Earlier this year, Hydrogen Strategy Now said its members were ready to pump £1.5bn into the UK hydrogen economy. The group revealed that figure has now doubled to £3bn as more businesses line up plans for hydrogen projects across the UK.
Alex Sobel, Labour MP for Leeds North West, Chair of the Net Zero APPG and member of the Environmental Audit Committee said: “The businesses that are signed up to the UK Hydrogen Strategy Now campaign are ready to invest, create jobs, and lead the way on hydrogen. Their voice is powerful and their arguments compelling – now is the time to seize the initiative”.
Bosses from leading businesses have come together to call on Mr Johnson to pave the way for a British hydrogen economy in his long-awaited energy strategy as they vowed to heavily invest in hydrogen technologies.
The group has welcomed the recent appointment of Andrew Griffith, MP for Arundel and the South Downs, as the Government’s Net Zero Business Tsar, as a positive step in the right direction from Parliament.
But its members have warned that unless the sector receives loud and clear backing from the Government, the UK risks being left behind the rest of the globe.
UK already behind
The global hydrogen economy is estimated to be worth $2.5 trillion by 2050, supporting 30 million jobs. Other nations, such as Australia, Japan, South Korea, Canada, and China have already set ambitious strategies for growing their hydrogen economies. Just last week, Germany joined this list with their own €9 billion hydrogen strategy. The European Commission is also creating an EU hydrogen strategy, which includes plans for multi-billion euro investment in hydrogen projects, and schemes to boost sales of hydrogen electric vehicles.
According to the group, the increasingly bold steps being taken by other nations underlines the need for the UK to bring forward urgent measures to establish a hydrogen strategy and unlock investment and innovation.
“We should not risk falling behind other nations in developing our hydrogen industry,” the group wrote in a letter to Chancellor Rishi Sunak earlier this year.
“As you look to design a post-COVID recovery, we encourage you to focus on creating high-skilled, green jobs, in sectors that will be critical to the future economy, such as low-carbon energy, transport and heavy industry…. the Committee for Climate Change has made it clear that the UK will not meet its Net Zero targets without significant investment in the hydrogen economy,” she said.
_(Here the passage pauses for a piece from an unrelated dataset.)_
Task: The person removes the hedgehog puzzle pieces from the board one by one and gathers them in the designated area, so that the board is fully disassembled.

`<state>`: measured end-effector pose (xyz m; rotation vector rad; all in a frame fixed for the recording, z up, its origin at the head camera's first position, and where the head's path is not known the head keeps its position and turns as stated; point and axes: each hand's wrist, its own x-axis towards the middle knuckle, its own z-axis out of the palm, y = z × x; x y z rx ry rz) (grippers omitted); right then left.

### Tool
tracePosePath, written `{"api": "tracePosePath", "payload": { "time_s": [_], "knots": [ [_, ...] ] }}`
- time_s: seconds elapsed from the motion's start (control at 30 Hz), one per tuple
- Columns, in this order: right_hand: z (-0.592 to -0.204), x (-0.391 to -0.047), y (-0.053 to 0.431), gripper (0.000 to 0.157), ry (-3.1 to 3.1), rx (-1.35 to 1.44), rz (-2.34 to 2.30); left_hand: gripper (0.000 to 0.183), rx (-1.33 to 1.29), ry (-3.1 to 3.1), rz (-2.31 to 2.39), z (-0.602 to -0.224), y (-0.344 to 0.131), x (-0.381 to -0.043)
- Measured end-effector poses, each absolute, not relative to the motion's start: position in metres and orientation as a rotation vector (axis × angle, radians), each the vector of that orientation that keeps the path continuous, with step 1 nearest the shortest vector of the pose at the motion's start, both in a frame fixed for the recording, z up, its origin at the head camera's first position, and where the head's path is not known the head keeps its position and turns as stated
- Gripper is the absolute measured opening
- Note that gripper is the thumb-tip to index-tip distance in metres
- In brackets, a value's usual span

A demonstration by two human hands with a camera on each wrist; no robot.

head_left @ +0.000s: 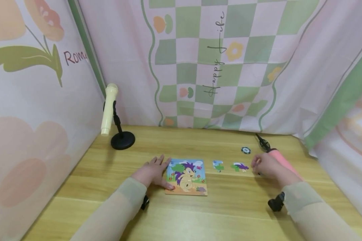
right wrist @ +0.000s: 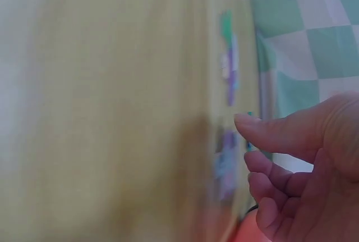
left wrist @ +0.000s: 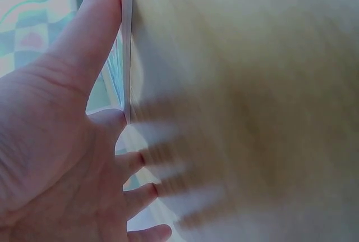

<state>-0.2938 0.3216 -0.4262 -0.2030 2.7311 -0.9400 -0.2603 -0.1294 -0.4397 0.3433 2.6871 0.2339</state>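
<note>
**Left hand steadies the hedgehog puzzle while the right bends over a loose piece**

The puzzle (head_left: 187, 177) lies flat on the worktop (head_left: 199, 217). At its left edge is the left hand (head_left: 153, 170), thumb on the near left corner, fingers spread and fairly straight, gripping nothing.

Just right of the puzzle lies a blue and green piece (head_left: 218, 166); beyond that, farther right, is a green and purple piece (head_left: 239, 167). Next outward is the right hand (head_left: 266, 166), fingers bent, with a gap between thumb and fingertips and nothing seen held there. A blurred purple and blue piece (right wrist: 227, 166) shows close by these fingers in the right wrist view; whether they touch it, I cannot tell.

Farther out, behind and right of the puzzle, are a round chip (head_left: 245, 150) and a pink object (head_left: 285, 164) with a black end; well off behind and left stands a microphone (head_left: 109, 110) on a black stand (head_left: 122, 140).

The pieces look thin, so a poorly placed pinch could push one away. A low sweep toward the puzzle might knock the green and purple piece. The right forearm, so near the pink object, could bump it. Uneven thumb pressure might turn the puzzle.
</note>
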Motion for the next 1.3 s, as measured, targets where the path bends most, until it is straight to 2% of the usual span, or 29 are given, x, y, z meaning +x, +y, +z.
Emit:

Private funding at the core of sector liftoff
Mark Carney, the UK Prime Minister’s Finance Advisor for COP26 and UN
Special Envoy for Climate Action, said at this week’s Green Horizon Summit, “Achieving the net-zero will require a whole economy transition, involving every company, bank, insurer and investor, and creating the greatest commercial opportunity of our time.”
However, funding of industrial decarbonization projects in the UK has been modest. To date, projects have focused on carbon capture and storage clusters in the industrial heartlands of Grangemouth, Humberside, Merseyside, Teesside and South Wales, according to S&P.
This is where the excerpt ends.